Con ese panorama de corrupción y radicalismo político, no puede sorprender que las empresas huyan desde hace años de Cataluña. No es, desde luego, porque esta región no viva y sobreviva a costa del resto de España. Su aporte al producto interior bruto español es de un 17 por ciento. Sin embargo, es la región en la que se gasta más dinero público en infraestructuras, la que se lleva el sesenta – ¡sí, sesenta! – por ciento del FLA, el fondo de ayuda económica para las diecisiete regiones españolas, y la que tiene un déficit tan escandaloso que se calcula que no alcanzará cifras razonables antes del año 2050.

Añadan ustedes que esa misma región mereció hace apenas un lustro un documento expreso del Departamento de estado de Estados Unidos en el que señalaba que era motivo de honda preocupación no sólo por su inmensa corrupción conectada con redes del crimen internacional sino también por que en ella se reclutaba a la mayoría de los terroristas islámicos de Europa.

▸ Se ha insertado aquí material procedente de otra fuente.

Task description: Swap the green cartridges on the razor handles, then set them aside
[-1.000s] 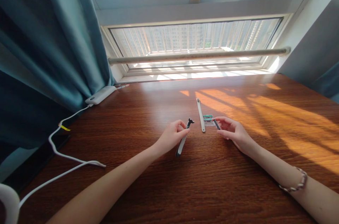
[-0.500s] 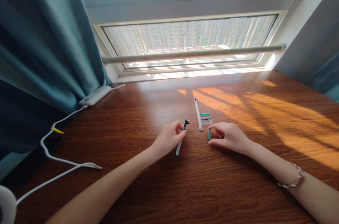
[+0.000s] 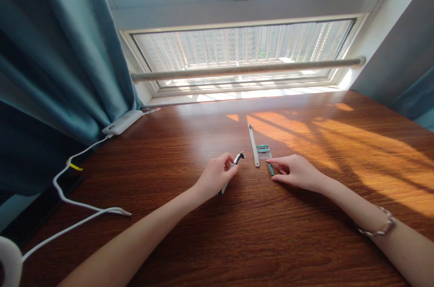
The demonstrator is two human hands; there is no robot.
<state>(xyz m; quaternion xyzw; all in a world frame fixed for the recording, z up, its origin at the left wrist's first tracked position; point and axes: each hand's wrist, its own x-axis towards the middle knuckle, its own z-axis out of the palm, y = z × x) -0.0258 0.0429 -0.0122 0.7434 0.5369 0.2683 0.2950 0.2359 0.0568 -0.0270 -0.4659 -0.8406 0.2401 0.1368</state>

La razón de esta última circunstancia era inquietantemente lógica. Impulsados por su odio al español y su deseo de sustituirlo por el catalán – la lengua madre de unos tres millones de personas – los nacionalistas catalanes habían preferido abrir las puertas de la región a gentes procedentes del norte de África que no sabían español a franquearlas a inmigrantes procedentes de Hispanoamérica que padecían la horrible mancha de conocer la inmortal lengua de Cervantes.

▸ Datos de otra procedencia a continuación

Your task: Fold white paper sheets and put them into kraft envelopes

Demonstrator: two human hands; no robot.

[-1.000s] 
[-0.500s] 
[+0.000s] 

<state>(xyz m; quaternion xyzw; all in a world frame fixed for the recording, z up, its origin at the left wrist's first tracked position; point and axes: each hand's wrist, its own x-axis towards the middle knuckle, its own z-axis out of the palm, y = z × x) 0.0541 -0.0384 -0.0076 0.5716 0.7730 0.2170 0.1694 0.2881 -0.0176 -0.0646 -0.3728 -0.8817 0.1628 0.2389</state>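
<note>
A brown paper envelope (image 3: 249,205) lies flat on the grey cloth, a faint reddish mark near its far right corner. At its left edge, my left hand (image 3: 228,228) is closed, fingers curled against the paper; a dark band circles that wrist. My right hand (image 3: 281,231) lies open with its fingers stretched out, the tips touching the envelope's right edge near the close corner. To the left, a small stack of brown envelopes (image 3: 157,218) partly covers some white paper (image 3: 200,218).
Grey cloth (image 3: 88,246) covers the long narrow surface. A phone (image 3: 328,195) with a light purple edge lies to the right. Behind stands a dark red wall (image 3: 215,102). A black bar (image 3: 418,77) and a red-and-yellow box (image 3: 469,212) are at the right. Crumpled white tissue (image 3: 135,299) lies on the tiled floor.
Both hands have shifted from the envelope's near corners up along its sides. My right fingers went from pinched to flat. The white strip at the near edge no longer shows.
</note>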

Tampoco puede sorprender que las amistades internacionales de la ERC no sean mejores. Si en 2008, la ERC utilizaba la televisión de Evo Morales para atacar a España, a inicios de este mes de abril, la ERC, en alianza con los comunistas de Podemos, impidió que el congreso español condenara las atroces violaciones de derechos humanos perpetradas por Maduro en Venezuela.   Esta semana, ERC y Podemos volvieron a repetir la jugada ya en el senado. El 19 de abril de este mismo año, sin embargo, la ERC impulsaba en el ayuntamiento de Barcelona una declaración que denominaba a la ciudad catalana “libre del apartheid” de Israel e instaba a boicotear la compra de productos de esta democracia medio-oriental. Sin duda, se trata de ejemplos bien significativos de dónde tiene el corazón la ERC.

Ahora Junqueras, el capo de la ERC, viene a Miami en busca de apoyos. Para aceptar recibirlo, habrá que odiar mucho la causa de la libertad o ser un absoluto estúpido a la hora de realizar inversiones.